0

I am currently trying to write a function in assembly and i want to move 128 bits of a string located at the memory address stored in rdx into the xmm1 register.

If i use movdqa xmm1, [rdx], i get a access violation exception while reading at position 0xFFFFFFFFFFFFFFFF.

If i try to use movdqu xmm1, [rdx] instead, i dont get the exception. The problem is if i use movdqu, the order of the bits is inverted.

So i do not know why i get an exception when using movdqa but not when i am using movdqu

Ben
  • 199
  • 1
  • 13
  • 1
    try aligning memory to 16 bytes (so that string starts at address which is multiple of 16) – Alexander Zhak Oct 11 '16 at 20:07
  • i dont know exactly what you mean, but my string is exactly 16 bytes long – Ben Oct 11 '16 at 20:09
  • 2
    Unless you're running bare metal or in kernel mode, this is not an address you own.
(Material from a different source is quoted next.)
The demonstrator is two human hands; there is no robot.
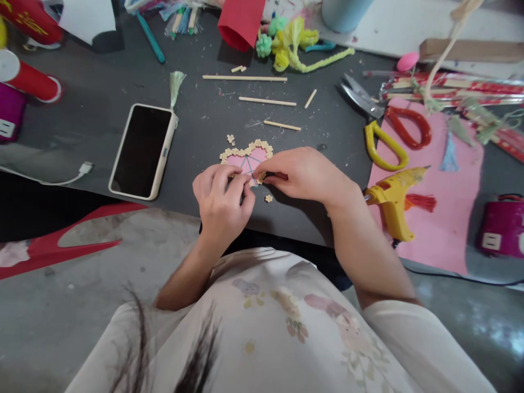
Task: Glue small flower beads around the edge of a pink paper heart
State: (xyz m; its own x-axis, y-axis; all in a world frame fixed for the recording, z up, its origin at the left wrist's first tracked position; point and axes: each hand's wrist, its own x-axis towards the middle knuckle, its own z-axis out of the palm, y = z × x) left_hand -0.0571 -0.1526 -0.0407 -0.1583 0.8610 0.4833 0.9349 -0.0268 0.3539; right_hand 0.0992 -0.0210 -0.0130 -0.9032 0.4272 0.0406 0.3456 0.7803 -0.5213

Furthermore, it's unaligned. Finally, it is likely to be the result of a `mmap()` that failed (or, god forbid, you assign `-1` to a pointer *manually* in your code). – EOF Oct 11 '16 at 20:17
  • i am passing a string from c to my assembly function and if i debug the programm, i can enter the adress in rdx manually and i can see my string in the correct memory location – Ben Oct 11 '16 at 20:21
  • 1
    If you expect this to work you'd have to align the string in your _C_ code to a 16-byte boundary (using a __declspec alignment attribute). However if you want to figure out if this is in fact alignment causing an issue - try changing the instruction to MOVDQU as a test. Oh I see you did that according to your question. The bytes being reversed would be correct because of endianness. The first character should be in the lowest byte of xmm1 and the last byte in the Most significant byte of xmm1 – Michael Petch Oct 11 '16 at 21:36
  • Had your data been properly aligned and you used _MOVDQA_ the bytes would still appear the same way in _XMM1_. – Michael Petch Oct 11 '16 at 21:45
  • `The problem is if i use movdqu, the order of the bits is inverted.` That's a separate problem. If your address was aligned, you'd get identical results from MOVQDU and MOVDQA. – Peter Cordes Oct 12 '16 at 05:09

1 Answers1

2

Most of this has been said in the comments already, but let me summarise. There are three problems raised by your code/question:

1) MOVDQA requires the addresses it deals with ([rdx] in your case) to be aligned to a 16-byte boundary and will trigger an access violation otherwise. This is what you are seeing. Alignment to a 16-byte (DQWORD) boundary means that, using your example, you should read from e.g. 0xFFFFFFFFFFFFFFF0 rather than 0xFFFFFFFFFFFFFFFF, because the latter number is not divisible by 16.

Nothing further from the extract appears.